● WHAT THE TASK ASKS: From the records below, output exactly the lines running from the line containing "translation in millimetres" through the line containing "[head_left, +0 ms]", and no others.

*** GIVEN INFORMATION ***

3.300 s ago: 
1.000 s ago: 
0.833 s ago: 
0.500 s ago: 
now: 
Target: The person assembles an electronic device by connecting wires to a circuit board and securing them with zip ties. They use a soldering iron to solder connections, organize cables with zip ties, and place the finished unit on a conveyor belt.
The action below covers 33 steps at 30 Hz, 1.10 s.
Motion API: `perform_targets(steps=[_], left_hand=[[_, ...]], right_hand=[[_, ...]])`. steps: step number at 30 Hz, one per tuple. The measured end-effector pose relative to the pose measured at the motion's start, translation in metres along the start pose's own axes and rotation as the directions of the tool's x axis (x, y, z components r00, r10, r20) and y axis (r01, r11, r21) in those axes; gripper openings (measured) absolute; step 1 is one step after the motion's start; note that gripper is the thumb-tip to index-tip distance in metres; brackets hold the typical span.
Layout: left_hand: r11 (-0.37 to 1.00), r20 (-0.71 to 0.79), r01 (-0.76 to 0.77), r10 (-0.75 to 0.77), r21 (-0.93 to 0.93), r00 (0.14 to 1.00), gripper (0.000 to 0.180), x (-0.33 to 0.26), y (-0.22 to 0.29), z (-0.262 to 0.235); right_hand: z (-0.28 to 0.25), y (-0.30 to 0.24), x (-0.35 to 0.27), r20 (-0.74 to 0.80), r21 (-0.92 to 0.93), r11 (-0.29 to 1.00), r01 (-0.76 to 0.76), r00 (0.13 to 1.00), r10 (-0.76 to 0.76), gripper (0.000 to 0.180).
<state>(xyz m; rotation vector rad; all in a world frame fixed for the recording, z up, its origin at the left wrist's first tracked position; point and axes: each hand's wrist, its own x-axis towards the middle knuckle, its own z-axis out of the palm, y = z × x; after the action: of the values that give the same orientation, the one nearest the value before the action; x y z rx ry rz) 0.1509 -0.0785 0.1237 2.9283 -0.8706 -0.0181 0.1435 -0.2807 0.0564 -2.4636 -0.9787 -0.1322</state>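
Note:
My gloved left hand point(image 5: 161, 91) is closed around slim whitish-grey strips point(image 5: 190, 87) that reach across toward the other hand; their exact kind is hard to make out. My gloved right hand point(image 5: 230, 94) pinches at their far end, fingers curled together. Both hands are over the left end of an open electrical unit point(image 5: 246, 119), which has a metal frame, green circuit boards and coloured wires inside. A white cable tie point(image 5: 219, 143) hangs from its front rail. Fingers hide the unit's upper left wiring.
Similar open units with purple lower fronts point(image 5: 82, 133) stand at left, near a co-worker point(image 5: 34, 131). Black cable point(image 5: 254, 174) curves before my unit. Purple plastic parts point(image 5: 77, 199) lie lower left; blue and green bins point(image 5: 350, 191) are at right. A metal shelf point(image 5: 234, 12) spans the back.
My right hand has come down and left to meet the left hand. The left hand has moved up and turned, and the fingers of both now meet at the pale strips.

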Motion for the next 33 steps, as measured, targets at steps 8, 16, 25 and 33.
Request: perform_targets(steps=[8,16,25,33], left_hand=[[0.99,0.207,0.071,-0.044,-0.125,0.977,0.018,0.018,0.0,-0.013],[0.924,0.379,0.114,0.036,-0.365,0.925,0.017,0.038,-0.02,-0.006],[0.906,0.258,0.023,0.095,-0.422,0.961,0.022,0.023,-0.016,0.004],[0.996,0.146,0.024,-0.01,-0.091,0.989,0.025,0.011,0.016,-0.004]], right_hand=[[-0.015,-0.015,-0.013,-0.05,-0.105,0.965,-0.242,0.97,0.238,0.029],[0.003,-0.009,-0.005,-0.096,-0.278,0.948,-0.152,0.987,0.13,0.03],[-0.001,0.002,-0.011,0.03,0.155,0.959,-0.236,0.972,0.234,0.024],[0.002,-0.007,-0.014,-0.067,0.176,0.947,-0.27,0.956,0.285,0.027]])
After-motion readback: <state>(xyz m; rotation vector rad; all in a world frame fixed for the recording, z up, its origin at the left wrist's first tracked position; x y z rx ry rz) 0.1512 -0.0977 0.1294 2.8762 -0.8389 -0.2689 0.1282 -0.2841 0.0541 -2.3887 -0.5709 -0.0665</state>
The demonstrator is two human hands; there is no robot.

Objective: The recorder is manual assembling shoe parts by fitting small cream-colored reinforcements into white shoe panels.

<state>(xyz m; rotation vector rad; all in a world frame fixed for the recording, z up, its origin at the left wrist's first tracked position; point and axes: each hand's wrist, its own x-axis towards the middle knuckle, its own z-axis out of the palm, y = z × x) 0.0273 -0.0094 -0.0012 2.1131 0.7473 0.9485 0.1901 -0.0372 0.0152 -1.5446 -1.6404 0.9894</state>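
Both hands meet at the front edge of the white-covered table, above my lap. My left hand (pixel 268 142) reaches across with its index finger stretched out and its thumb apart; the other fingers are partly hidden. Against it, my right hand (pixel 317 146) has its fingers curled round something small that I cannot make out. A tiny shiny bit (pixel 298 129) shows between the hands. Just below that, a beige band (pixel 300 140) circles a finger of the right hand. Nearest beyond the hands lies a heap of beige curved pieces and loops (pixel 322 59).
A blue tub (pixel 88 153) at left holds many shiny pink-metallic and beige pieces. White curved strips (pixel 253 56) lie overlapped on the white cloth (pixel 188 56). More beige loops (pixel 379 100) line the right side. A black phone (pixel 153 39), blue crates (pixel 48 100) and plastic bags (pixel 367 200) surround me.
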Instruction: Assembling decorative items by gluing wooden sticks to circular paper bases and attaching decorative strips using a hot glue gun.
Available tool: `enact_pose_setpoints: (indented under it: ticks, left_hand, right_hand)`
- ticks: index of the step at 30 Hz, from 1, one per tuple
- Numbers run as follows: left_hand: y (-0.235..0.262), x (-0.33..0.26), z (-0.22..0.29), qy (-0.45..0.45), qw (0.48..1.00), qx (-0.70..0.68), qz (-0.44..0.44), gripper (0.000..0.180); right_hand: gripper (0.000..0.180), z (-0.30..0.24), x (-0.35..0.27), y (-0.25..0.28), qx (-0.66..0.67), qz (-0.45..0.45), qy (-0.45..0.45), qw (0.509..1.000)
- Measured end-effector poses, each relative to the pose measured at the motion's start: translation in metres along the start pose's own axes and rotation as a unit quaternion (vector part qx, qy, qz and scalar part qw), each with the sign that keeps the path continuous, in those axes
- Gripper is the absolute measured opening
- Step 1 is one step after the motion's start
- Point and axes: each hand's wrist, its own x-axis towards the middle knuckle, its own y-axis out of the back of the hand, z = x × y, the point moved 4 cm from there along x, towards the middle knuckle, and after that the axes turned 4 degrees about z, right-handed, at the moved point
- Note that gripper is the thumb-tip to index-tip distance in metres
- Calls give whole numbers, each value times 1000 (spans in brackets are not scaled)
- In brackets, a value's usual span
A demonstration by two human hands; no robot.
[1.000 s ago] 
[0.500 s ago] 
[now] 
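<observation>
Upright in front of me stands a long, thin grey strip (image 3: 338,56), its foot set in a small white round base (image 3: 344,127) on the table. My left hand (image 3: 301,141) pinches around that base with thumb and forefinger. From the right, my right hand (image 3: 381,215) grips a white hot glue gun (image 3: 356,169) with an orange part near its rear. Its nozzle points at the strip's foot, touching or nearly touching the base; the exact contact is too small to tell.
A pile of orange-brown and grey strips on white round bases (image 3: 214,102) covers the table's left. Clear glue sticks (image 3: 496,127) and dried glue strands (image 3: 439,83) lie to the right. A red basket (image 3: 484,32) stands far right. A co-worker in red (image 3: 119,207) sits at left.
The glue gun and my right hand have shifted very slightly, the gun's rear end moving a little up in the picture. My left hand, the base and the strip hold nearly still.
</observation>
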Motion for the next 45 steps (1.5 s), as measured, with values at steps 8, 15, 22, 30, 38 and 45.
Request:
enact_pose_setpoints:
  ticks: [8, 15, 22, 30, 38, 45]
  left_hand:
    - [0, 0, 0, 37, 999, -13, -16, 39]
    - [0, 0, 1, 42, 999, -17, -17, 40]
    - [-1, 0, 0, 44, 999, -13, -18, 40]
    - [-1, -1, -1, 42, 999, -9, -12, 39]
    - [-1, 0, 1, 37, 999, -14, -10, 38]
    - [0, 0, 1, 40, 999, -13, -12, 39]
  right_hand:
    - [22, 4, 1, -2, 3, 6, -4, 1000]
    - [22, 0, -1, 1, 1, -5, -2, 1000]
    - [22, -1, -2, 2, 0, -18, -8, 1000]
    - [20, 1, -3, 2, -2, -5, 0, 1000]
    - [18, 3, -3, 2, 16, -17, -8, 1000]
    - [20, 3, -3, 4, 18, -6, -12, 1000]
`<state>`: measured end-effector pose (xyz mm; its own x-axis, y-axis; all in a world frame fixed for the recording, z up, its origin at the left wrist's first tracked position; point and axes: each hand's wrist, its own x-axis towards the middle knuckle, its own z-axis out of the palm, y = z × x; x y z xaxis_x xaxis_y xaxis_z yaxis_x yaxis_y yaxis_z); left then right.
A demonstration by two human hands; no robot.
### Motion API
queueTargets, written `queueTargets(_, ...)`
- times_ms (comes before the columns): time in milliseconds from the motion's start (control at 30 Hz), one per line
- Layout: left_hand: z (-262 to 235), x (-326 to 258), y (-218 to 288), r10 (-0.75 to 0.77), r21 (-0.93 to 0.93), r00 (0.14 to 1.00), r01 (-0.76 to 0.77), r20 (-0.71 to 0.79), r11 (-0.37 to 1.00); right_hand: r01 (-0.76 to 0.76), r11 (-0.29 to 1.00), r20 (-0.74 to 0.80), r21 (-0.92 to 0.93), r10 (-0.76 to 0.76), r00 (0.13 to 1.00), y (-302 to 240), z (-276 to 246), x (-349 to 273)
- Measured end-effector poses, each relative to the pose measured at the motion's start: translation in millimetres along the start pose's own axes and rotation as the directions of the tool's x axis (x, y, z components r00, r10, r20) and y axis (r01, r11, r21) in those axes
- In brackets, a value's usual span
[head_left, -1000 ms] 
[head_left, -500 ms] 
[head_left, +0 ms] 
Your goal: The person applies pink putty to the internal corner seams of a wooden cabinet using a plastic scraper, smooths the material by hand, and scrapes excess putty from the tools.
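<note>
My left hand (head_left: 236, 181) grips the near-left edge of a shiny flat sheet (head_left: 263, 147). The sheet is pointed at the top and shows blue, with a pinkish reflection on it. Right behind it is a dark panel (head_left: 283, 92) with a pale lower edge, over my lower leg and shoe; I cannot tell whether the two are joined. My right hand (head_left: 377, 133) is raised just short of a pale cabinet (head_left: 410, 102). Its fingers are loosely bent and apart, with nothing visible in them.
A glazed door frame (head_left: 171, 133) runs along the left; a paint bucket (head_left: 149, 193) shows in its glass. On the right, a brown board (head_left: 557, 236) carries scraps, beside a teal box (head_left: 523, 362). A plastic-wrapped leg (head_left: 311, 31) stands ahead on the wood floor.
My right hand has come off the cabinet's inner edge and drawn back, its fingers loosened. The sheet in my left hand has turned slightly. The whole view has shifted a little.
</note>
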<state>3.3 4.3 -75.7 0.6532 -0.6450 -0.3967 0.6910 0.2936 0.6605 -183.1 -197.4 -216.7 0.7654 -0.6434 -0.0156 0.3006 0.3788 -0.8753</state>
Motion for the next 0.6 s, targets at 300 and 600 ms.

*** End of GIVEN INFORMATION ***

● EXERCISE RESULT:
- Measured end-effector poses, each relative to the pose measured at the motion's start: translation in millimetres along the start pose's own axes and rotation as the directions of the tool's x axis (x, y, z components r00, r10, r20) and y axis (r01, r11, r21) in those axes
- In brackets, a value's usual span
[head_left, -1000 ms] 
[head_left, -500 ms] 
[head_left, +0 ms] 

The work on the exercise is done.